8. In his tenure as the Commissioner of Insurance, budget implementation, with exception of personnel cost has never exceeded 5% and this has tremendously affected the working of NAICOM resulting to low productivity due to absence of working tools.

9. His fondness for travel is harmfully affecting the delivery of the mandate of the commission. Often the travels are made against the extant rules as they are in most cases embarked on without necessary prior approvals from approving authorities. 

10. No clear project that is supportive of the present administration. Fss2020 and the GIZ report described the Commission as the weakest link in the financial sector.

Mr. President, the attitude of Mr. Kari may not be surprising because:

i. He played a role in the collapsed of the Nigeria Airways. The issue of his appointment became subject of public discuss when the then Honorable Minister of Finance, Zainab Ahmed, proudly announced that 'Over 2000 former workers of the defunct Nigeria Airways have received payment alert of the 50 percent of their pension'. This is indeed a giant stride by the Federal Government which deserved a big applause. This achievement might have contributed in prompting the machinery of investigative journalism of the Premium Times which led to its special report titled 'The Men who Embezzled Nigeria Airways to death'. The publication called for the punishing of the perpetrators of the heinous crime.
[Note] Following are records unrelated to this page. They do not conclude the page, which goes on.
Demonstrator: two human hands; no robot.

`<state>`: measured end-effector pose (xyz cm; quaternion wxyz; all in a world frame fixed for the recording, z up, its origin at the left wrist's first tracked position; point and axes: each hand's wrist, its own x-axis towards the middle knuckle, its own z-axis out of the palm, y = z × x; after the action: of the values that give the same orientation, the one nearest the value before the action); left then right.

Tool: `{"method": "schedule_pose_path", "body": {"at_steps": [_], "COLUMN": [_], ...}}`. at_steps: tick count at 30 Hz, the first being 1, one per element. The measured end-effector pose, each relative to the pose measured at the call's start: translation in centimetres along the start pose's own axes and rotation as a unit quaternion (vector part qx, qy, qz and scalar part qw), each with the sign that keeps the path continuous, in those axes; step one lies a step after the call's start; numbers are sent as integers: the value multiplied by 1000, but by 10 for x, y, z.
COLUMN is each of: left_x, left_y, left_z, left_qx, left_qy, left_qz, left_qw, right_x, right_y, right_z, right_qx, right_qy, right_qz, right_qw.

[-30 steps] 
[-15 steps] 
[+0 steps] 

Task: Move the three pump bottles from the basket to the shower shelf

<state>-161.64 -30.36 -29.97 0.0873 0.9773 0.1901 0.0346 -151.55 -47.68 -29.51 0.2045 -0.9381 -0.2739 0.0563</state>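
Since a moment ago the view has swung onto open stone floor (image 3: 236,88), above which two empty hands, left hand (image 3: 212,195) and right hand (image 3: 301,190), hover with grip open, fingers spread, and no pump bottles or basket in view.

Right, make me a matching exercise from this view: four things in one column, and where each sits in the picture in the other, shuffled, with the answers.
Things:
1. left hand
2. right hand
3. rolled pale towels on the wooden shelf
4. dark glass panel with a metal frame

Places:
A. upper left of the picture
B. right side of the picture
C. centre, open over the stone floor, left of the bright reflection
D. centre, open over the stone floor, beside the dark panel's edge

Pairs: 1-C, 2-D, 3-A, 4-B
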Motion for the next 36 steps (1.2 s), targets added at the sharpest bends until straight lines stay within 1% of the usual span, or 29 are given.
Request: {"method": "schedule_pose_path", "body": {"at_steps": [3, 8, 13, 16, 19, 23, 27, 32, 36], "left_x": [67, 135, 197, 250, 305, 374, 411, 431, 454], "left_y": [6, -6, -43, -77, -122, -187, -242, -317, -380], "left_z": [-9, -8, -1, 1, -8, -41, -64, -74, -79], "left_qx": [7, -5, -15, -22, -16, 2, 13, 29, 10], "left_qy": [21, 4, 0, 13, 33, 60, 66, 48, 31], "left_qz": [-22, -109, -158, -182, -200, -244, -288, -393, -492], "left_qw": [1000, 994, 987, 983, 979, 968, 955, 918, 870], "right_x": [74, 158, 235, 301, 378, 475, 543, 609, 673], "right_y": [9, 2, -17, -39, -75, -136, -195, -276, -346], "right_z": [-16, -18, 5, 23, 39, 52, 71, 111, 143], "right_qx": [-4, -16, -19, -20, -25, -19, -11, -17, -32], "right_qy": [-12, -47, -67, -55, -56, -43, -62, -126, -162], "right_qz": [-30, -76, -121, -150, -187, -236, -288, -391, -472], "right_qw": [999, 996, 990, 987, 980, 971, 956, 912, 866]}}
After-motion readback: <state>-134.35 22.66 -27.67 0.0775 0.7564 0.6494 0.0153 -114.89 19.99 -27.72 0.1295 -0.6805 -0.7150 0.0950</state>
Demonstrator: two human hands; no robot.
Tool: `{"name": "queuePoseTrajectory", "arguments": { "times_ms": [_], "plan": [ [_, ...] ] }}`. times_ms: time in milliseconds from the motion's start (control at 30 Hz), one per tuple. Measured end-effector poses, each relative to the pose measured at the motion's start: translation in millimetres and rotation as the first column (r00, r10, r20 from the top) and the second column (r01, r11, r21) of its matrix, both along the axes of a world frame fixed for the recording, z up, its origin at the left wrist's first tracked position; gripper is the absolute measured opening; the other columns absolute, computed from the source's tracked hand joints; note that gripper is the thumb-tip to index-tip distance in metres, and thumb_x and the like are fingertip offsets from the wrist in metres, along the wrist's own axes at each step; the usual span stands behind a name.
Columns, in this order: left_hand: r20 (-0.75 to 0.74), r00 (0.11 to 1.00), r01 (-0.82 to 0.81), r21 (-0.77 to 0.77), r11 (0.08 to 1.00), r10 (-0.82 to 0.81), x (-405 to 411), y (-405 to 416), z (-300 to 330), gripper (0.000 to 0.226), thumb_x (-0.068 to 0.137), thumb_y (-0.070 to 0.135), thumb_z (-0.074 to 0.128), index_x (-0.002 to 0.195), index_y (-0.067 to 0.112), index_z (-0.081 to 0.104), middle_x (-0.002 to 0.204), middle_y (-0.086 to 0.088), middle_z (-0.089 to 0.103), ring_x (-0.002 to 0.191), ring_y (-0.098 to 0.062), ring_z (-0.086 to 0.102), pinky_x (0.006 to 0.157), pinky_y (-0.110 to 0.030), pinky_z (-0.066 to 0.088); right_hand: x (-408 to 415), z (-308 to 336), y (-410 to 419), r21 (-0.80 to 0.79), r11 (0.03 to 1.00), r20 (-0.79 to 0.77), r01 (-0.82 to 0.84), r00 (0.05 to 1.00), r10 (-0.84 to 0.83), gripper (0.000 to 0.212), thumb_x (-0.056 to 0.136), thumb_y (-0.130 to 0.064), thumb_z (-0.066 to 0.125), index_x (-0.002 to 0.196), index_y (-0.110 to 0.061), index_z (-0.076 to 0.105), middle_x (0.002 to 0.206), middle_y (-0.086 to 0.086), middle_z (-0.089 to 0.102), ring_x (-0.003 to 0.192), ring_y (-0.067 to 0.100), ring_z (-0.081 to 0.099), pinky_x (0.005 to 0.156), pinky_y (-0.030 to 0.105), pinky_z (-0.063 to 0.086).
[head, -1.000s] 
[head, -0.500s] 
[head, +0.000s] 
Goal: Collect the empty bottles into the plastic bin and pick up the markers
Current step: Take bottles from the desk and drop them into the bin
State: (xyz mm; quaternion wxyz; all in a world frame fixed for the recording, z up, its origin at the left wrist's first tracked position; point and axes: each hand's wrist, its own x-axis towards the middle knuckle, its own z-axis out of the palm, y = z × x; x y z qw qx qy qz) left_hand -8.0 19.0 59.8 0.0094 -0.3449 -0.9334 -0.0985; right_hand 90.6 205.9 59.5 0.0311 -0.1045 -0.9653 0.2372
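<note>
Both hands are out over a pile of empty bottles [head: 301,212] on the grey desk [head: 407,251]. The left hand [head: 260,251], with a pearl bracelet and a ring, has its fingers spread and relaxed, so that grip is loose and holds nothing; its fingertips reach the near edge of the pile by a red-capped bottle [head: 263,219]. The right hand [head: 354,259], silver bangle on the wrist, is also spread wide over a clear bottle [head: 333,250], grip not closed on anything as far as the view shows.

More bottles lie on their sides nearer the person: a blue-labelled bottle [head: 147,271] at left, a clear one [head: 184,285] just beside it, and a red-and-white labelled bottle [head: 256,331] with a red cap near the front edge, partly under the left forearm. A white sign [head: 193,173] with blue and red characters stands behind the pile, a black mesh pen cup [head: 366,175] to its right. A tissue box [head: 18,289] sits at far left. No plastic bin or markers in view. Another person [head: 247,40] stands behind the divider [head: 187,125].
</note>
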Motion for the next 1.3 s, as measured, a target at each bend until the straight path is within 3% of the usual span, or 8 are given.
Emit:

One of the key figures that was involved in the embezzlement is Mr. Kari who was then the  Managing Director and Chief Executive Officer of NICON Insurance. The Hon. Justice Obiora Nwozota led Judicial Panel of Inquiry indicted Mr. Kari and found him to have colluded in diverting the sum of $13,935,966.20 to a phony company Alexander Services Limited in the Channel Island, an offshore tax haven and recommended that Mr. Kari should refund the $13,935,966.20 and also be banned from holding government appointment.

ii.He focuses on personal vendetta to deal with perceived enemies who he believed had offended him when he was an industry player. This led to evolving policies by the Commission which are specifically targeted to particular insurance operators. The policies, because of the ill motives, are often not well thought and most cases violate the existing laws of the land.

iii. He is currently being investigated by the Code of Conduct Bureau for non-declaration of asset as required by law.

Mr. Presidentas your government has creditably started paying pension liabilities of the former employees; those indicted like him should not be holding office under government having zero tolerance for corruption. As his tenure comes to an end on the 31st July, 2019, we, therefore, call for the appointment of a competent and season professional to replace Mohammed Kari as the Commissioner of Insurance and Chief Executive of NAICOM to save the image of the Government and protect NAICOM and the Insurance Industry.